Eenmalige maatregelen
De hiervoor genoemde maatregelen leiden naar verwachting op de korte en middellange termijn tot een betere balans tussen het werkaanbod en de capaciteit van de Belastingdienst. Helaas zouden burgers en bedrijven nog steeds last ondervinden van het tijdelijke tekort. Daarom heeft de Belastingdienst de volgende twee eenmalige maatregelen genomen:
• Bij vermindering van bepaalde aanslagen zijn de in rekening gebrachte en door de burger betaalde kosten en/of invorderingsrente niet evenredig verlaagd. Bij de herstelactie hiervoor is een tijdelijke doelmatigheidsgrens van € 100 ingesteld. Dit houdt in dat bij de gevallen waarbij ambtshalve te herstellen bedragen maximaal € 100 zijn en waarbij vanwege de complexiteit eigenlijk een handmatige beoordeling noodzakelijk is, niet wordt onderzocht in welke mate de kosten verminderd zouden moeten worden, maar dat het volledige bedrag aan kosten wordt uitbetaald.
• De Belastingdienst kampt met een aanzienlijke werkvoorraad met bezwaren tegen de invorderingskosten. Deze bezwaren worden generiek gehonoreerd, in het voordeel van de burger, zonder een inhoudelijke beoordeling. Het gaat hierbij om circa 11.500 bezwaarschriften waarvan circa 1.500 betrekking hebben op Toeslagen. Dit betekent dat invorderingskosten in deze gevallen worden teruggedraaid en eventuele proceskosten worden vergoed. De oorspronkelijke vordering blijft bestaan en wordt geïnd.
Het generiek honoreren van bezwaarschriften houdt een ongelijke behandeling in van deze burgers met een belasting- en of toeslagschuld ten opzichte van hen die geen bezwaarschrift hebben ingediend tegen invorderingskosten of wier bezwaarschrift wel binnen twaalf weken is afgedaan.

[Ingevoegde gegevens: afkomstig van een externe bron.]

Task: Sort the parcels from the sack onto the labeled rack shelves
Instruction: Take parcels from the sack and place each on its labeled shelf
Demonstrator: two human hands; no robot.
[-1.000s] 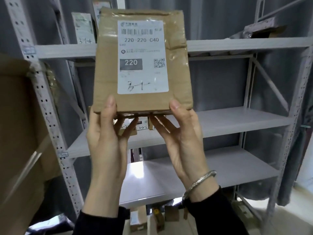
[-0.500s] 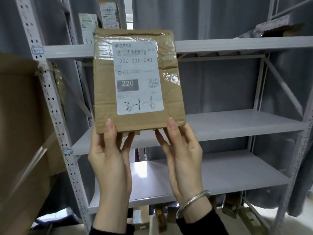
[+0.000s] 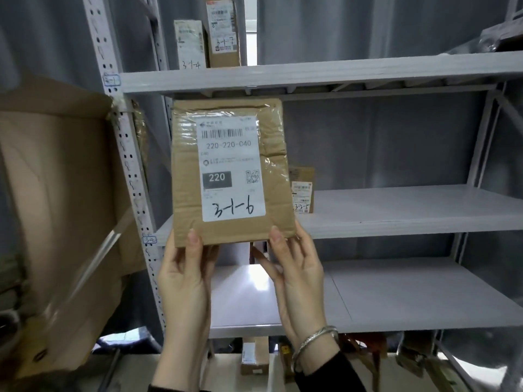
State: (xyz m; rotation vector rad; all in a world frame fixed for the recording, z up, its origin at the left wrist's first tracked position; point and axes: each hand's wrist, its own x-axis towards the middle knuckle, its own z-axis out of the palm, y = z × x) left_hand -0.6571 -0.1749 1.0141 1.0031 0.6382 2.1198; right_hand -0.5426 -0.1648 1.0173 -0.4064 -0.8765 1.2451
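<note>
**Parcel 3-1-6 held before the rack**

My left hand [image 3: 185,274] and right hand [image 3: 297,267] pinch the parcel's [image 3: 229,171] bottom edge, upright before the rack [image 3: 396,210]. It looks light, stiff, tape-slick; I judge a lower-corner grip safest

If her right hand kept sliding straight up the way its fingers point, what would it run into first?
The right hand already grips the cardboard parcel at its bottom edge, so the parcel is first. Carried upward with it, the parcel's top would probably meet the underside of the upper shelf, though depth is unclear.
</note>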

Desondanks acht ik deze maatregel onvermijdelijk om meer capaciteit beschikbaar te maken voor de inning van schulden. Deze capaciteit kan vervolgens daadwerkelijk besteed worden aan actuele werkzaamheden, in plaats van aan het wegwerken van oude voorraden. Met deze éénmalige maatregel weten belastingschuldigen en burgers met een toeslagschuld op korte termijn de uitkomst van hun bezwaarschrift en voorkomt de Belastingdienst ook ingebrekestellingen vanwege niet-tijdig beslissen (en de mogelijkheid van een dwangsom). Deze maatregelen kosten € 3 tot € 11 miljoen. Deze kosten worden gedekt binnen artikel 1 van de Financiënbegroting. De kosten die hiervoor worden gemaakt voorkomen toekomstige knelpunten in de uitvoering.
Zo weten belastingschuldigen en burgers met een toeslagschuld in het vervolg eerder waar zij aan toe zijn doordat er tijdig op hun bezwaarschrift beslist wordt en zij actief aangespoord worden om aan hun betalingsverplichtingen te voldoen.
Ik zal uw Kamer periodiek, met de stand-van-zakenbrieven Belastingdienst, informeren over de invordering.
In bijlage 1 van deze brief wordt u geïnformeerd over dertien moties, toezeggingen en actuele onderwerpen.